SOS9025/SOS9025B – Sequence analysis

Course content

Sequence analysis in social research refers to the application of computer science algorithms to longitudinal social data such as life course histories. It stands as a complementary alternative to conventional statistical approaches such as event history analysis. It focuses on defining similarity measures between pairs of sequences, which can be used in a number of ways, typically to develop data-driven classifications of sequences, but also to explore issues about, for instance, convergence or divergence of patterns over time or across categories.

 

This course will begin by a consideration of the use of sequence analysis in the sociological literature, and proceed to a practically-oriented examination of the method, with lectures alternating with laboratory exercises.
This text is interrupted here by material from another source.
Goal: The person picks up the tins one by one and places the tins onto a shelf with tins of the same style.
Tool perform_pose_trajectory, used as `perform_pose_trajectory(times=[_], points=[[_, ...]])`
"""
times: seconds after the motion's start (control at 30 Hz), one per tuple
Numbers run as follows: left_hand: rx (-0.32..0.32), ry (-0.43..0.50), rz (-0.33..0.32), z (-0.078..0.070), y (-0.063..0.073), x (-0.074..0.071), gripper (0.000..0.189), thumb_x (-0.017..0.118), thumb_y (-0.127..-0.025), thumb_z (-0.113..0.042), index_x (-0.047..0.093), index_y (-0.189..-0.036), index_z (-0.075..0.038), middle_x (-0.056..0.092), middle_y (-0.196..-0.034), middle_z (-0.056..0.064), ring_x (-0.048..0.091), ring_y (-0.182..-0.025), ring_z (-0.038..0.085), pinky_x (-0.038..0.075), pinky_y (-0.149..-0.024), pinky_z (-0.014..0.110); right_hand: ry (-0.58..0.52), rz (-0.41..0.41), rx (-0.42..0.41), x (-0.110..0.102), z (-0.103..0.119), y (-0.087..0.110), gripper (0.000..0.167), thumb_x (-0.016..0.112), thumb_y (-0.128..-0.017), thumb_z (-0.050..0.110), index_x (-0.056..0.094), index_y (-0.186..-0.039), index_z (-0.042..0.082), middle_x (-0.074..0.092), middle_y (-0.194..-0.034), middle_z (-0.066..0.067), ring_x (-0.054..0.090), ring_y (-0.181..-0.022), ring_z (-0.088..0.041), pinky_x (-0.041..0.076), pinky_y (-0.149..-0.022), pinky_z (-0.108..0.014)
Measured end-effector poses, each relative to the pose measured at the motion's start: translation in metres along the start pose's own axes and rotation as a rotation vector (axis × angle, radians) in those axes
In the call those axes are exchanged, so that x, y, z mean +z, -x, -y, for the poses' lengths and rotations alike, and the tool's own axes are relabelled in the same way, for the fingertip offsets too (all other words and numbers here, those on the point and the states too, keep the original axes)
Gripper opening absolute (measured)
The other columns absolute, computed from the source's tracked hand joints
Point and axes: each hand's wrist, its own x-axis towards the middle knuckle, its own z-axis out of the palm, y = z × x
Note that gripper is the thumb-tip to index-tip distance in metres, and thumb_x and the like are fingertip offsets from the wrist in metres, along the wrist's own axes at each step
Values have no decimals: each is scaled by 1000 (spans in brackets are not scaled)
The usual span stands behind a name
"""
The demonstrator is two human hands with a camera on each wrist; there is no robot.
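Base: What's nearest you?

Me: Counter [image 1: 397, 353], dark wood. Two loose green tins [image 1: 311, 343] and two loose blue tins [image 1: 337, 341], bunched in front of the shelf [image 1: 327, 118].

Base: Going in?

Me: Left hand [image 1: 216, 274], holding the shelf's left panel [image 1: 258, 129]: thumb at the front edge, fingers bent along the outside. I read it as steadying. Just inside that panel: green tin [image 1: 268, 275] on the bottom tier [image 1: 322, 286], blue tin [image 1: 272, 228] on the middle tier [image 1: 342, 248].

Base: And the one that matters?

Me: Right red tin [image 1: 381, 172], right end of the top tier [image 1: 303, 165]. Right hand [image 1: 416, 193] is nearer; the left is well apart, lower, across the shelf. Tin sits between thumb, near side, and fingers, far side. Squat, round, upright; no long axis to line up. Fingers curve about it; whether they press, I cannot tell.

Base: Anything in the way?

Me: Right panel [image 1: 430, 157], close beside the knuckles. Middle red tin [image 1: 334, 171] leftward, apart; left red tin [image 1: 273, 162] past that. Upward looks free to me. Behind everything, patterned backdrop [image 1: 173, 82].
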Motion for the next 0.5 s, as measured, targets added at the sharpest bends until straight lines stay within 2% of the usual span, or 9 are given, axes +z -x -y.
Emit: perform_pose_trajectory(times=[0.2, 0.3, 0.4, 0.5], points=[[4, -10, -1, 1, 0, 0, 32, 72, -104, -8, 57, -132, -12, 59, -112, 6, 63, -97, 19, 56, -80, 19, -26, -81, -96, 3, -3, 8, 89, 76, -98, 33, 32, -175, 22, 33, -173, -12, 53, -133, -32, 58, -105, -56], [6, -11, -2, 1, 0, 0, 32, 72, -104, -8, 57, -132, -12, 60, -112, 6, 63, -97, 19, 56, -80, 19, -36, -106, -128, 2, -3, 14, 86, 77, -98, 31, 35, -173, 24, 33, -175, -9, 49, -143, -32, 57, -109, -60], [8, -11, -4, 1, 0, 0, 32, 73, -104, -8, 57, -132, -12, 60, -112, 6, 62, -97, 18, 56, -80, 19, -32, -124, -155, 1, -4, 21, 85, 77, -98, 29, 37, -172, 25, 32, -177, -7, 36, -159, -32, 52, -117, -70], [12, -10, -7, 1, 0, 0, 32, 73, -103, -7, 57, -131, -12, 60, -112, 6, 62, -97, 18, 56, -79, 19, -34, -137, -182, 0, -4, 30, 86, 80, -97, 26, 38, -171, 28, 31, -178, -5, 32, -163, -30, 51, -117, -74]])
The course will primarily use Stata, using the SADI package, but will also consider the TraMineR package in R, and will use real life history data.

 

It will address:

 - Descriptive approaches to sequence data, such as analysis of

   transition rates, cumulated durations or number of spells, the use of

   regular expressions to manipulate sequences

 - Graphical summaries such as transition rate time-series, Kaplan-Meier

   survival curves, chronograms, indexplots,

 - How to define sequence similarity: from Hamming distance to Optimal

   Matching, and the strengths and weaknesses of the Optimal Matching

   algorithm

 - Cluster analysis as a strategy: creating empirical typologies

 - Multidimensional scaling as an alternative to clustering

 - Discrepancy analysis as an alternative to clustering

 - Sequence complexity: entropy, turbulence

 - How to parameterise OM: the issue of costs, how to think carefully about state spaces

 - What to do with your results: multinomial regression of cluster

   solutions, etc.

 - Alternative distance measures, including Dynamic Hamming distance,

   Elzinga's combinatorial approaches, Time-warp edit distance

 - Multiple domains: analysis of sequences in more than one state space

 - Missing data: Multiple imputation and lighter-weight approaches

Admission

This course has to variants: SOS9025 and SOS9025B. If you are planning to submit a paper, register for SOS9025 (5 ECTS). If you only want to participate in the course and complete the course tasks without submitting a paper after the course, register for SOS9025B (2 ECTS).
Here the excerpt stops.